Только я написал эти стихи, в дверь раздался звонок, там стояла совсем незловещего вида дворничиха. Она спрашивала, почему я не плачу за квартиру третий месяц. Заглядывала за спину и пыталась узнать, один ли я здесь живу в этой маленькой квартире на Бронницкой. Что-то записывала и выпытывала: “А вы всегда здесь один жили?” — “Нет, не всегда”. Еле выпроводил.
Долго и мучительно пытаясь заснуть, обнаруживал себя то в позе козака, выплясывающего гопак (с рукой на затылке), то в позе официанта, наливающего вино, то, стараясь затихнуть, в позе эмбриона. И наконец уснул, не заметив сам себя.
…Однажды не в очень трезвом виде Л. мне сказала: “Тень, знай свое место”. А я ей ответил: “Неизвестно, кто чья тень”.
Плотиновское нисхождение света, постепенное уплотнение его — такое же у каббалистов Древо Сефирот, перескакивание со стоянки на стоянку все ниже — до почти полного затемнения сущности, до темного сгустка земной жизни.
А ведь возможно и возвратное движение — подъем и приобщение все большее к Божественному свету. Так же нисходят и восходят мысли. Идеи. Придуманные образы. Если образ есть некая проекция автора, можно восстановить его по ней. Кто мой автор? Кто измыслил меня? Я смутно догадывался.

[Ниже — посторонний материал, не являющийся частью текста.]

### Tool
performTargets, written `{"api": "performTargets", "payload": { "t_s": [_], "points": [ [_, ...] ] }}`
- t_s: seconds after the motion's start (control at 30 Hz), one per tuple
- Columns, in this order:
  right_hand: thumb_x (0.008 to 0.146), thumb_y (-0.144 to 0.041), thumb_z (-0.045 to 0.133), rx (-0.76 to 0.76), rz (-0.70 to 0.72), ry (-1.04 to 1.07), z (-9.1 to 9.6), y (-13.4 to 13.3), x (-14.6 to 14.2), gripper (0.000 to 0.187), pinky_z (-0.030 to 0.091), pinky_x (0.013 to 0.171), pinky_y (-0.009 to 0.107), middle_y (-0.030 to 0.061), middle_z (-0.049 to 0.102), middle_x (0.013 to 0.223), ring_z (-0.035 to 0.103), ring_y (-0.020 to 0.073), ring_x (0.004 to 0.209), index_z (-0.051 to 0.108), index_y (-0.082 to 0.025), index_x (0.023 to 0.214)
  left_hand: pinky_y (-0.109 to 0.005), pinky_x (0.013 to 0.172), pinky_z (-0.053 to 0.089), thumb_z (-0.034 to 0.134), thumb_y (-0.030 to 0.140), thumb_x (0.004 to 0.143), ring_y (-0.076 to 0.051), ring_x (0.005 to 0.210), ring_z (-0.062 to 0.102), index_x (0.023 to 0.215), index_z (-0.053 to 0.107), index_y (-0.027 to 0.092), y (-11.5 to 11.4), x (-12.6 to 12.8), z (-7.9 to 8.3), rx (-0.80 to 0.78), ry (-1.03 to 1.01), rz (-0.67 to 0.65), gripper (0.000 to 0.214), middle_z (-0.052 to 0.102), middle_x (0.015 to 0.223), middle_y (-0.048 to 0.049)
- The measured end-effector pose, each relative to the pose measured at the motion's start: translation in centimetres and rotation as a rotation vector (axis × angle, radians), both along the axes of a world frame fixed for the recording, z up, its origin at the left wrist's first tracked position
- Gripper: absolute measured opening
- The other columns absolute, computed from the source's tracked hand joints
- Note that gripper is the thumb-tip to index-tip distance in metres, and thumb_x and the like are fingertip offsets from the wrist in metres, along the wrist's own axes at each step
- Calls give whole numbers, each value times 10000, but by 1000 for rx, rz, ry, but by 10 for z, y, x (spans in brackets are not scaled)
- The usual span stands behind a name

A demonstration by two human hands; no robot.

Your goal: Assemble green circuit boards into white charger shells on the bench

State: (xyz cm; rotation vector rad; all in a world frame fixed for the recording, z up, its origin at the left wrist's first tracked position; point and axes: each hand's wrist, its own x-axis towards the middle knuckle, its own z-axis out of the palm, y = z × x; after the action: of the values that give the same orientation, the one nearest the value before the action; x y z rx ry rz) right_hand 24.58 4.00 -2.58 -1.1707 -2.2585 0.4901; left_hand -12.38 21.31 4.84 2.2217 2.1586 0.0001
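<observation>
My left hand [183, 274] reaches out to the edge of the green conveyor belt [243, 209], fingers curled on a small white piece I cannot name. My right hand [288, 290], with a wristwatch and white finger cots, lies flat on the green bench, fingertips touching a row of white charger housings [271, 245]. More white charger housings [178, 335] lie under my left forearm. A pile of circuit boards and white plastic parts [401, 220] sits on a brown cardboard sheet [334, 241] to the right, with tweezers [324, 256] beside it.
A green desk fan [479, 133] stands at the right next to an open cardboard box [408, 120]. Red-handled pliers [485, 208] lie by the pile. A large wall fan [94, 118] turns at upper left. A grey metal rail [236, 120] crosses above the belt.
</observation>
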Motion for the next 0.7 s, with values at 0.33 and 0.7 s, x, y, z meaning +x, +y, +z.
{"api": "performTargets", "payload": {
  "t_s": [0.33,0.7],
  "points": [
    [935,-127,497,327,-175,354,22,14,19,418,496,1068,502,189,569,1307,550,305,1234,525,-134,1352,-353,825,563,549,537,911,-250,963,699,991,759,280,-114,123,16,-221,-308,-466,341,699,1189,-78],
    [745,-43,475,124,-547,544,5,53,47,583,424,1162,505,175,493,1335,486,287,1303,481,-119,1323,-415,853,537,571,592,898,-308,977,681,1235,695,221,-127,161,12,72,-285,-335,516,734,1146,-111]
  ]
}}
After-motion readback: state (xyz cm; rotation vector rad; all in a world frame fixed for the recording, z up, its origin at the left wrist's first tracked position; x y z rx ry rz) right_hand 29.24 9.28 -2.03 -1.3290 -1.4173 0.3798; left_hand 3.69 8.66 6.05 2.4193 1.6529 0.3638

Я поднимался по огромным каменным ступеням со свечой в руке, какие-то тени прыгали передо мной и иногда, пытаясь напугать, кидались прямо в лицо. Но не трогали. Не имели право трогать. Но кружились все быстрей и ближе. Свеча выпала из моих рук, и я покатился вниз.
ДЕТСКИЙ САД
У меня был свой рай и свое из него изгнание. Это недолгая, блаженная в любви и холе жизнь в Сольцах с бабушкой — год, не больше. Потом бабушка (после тюрьмы, лагерей) заболела, меня пришлось отдать в круглосуточный детский сад. Это и было изгнание из рая. Рай не помню, скорбное начало новой жизни помню хорошо. О блаженной жизни мне рассказывала мама: о том, как бабушка, ставшая после тюрьмы очень чистоплотной, все время стирала и гладила, одевая меня каждый день во все чистое, о моей дружбе с пастухами и о том, как со мной играл пьяный председатель колхоза и я, перепрыгнув через него, треснулась головой об пол. Это был первый удар по бедной головушке, столько впоследствии пострадавшей. А все, что я помню о бабушке, — ее прощальный взгляд на меня. Безмолвное благословение. Она умирала, лежала в кровати, я от стола с игрушками обернулась, и наши взгляды встретились. Мне было два года, но я запомнила этот взгляд — любовь и боль, боль и любовь, и какой-то неясный беспокойный вопрос.
В детском саду я не хотела есть, и первое, что помню, — протянутую настойчиво ко мне ложку с кашей, которую отталкивала. Я очень долго не имела интереса к еде. Часто нас с Ирой Орловой, дочкой маминой подруги, оставляли во время тихого часа сидеть у тарелок с несъеденным обедом. Мама нас иногда заставала, приходя в этот час, за светской беседой у напрасно накрытого стола.
Детский сад располагался в старинном особняке — недалеко от кожевенного завода, где работала Берта, и за забором глухой своей жизнью жило забытое тенистое раскольничье кладбище — место детсадовских прогулок. Теперь от него ни следа. Нас часто водили туда гулять под раскидистые старые деревья. Около особнячка был свой маленький садик, где росла низкая черноплодная рябина, чей вяжущий вкус остался для меня воплощением ребячьей тоски, квинтэссенцией детства… Там была еще горка, с которой зимой катались. И мчался мимо садика паровоз с тоскливым свистом, и выла по утрам заводская труба.
Берта иногда брала меня к себе на работу в химическую лабораторию, где она разглядывала таинственные пробирки, а я — пруд за окном, в котором мокли зловонные шкуры. Зловоние это было почти космическим, но бедная Берта уже не замечала его.